Bigger than a burger

NEW YORK CITY, NY

White Hassle is what some folks call White Castle, the northern cousin of the southern Krystal — both home of the miniature square oniony burgers favored by those too young for heartburn after a night of drinking and spending all but the pocket change needed to buy such a sandwich. White Hassle is also a band that, despite its name, won’t leave you reaching for the Tums or looting the car ashtray for quarters.

White Hassle is Marcellus Hall and Dave Varenka, both of whom also play in Matador Records band Railroad Jerk. National Chain, White Hassle’s recent debut disc (also on Matador), is full of intimate, sexy, playful, rootsy urban folk, featuring nine Hall originals as well as takes on George Jones’ “Out of Control”, the Everly Brothers’ “Oh, What a Feeling”, Ray Charles’ “Leave My Woman Alone” and the Hank Williams standard “I’m So Lonesome I Could Cry”. As on Yo La Tengo’s superlative Fakebook , the covers are so well-chosen and belovedly tweaked that White Hassle makes them their own, while the originals beg to be reinterpreted.
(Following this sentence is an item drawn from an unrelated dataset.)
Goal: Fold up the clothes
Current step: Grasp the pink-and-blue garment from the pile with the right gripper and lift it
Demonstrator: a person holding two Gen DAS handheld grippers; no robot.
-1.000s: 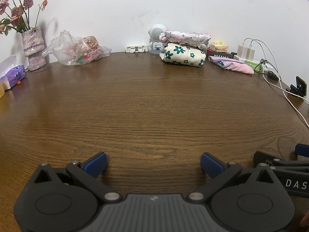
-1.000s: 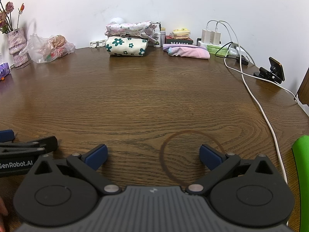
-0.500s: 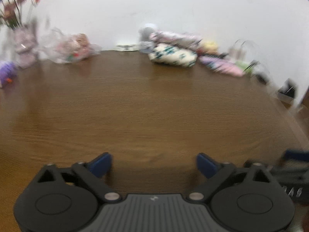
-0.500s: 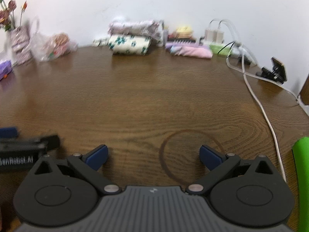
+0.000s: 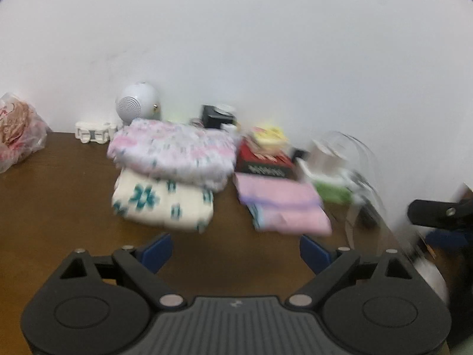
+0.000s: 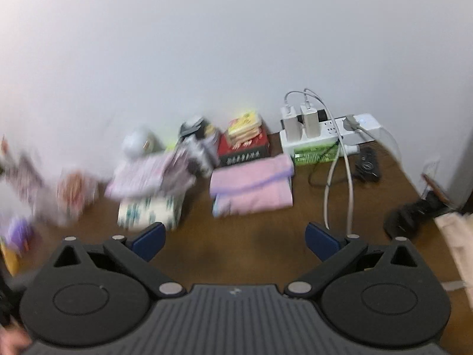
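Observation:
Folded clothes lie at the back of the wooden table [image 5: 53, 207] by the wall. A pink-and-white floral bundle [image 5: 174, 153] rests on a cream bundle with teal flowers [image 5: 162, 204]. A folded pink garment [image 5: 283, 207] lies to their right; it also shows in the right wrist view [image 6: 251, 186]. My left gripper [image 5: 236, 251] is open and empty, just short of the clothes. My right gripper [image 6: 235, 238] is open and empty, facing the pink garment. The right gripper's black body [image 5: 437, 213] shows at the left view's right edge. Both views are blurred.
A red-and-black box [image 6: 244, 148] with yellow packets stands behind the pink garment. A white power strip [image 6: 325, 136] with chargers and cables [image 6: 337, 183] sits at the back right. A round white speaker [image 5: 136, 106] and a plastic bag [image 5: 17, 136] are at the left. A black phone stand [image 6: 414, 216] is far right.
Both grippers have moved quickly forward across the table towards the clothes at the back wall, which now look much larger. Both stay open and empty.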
“The originals we try to make sound like covers,” singer-songwriter-guitarist Hall admits. “We actually play Bachman Turner Overdrive’s ‘Taking Care of Business’ in our live set; we do the Stooges’ ‘Loose’, and we even do P.J. Harvey’s song ‘Dry’.…This album doesn’t reflect that side of us, and we hope maybe to record those songs in the future, but we really have a wide reach when we pick cover songs, especially in our live set.”

White Hassle developed out of a desire “to keep things stripped down and not to keep them dependent on volume or flash,” Hall explains. “I would have my guitar at home and would write down cover songs that I liked and transcribe all the words and figure them out on guitar, and I’d play them into my tape recorder. And I loved the way they sounded so raw and so simple, and even back then I was taping up my guitar strings. I would use metal for percussion and record that and put it on the four track, making these songs and I thought they were beautiful.…Some of these songs never made it into the Railroad Jerk format; they just were in the backwaters or were rejected even. There’s a certain appreciation and love that I have for the simple folk song, and Railroad Jerk never set out to be that type of band. For me it’s a release in this other direction.”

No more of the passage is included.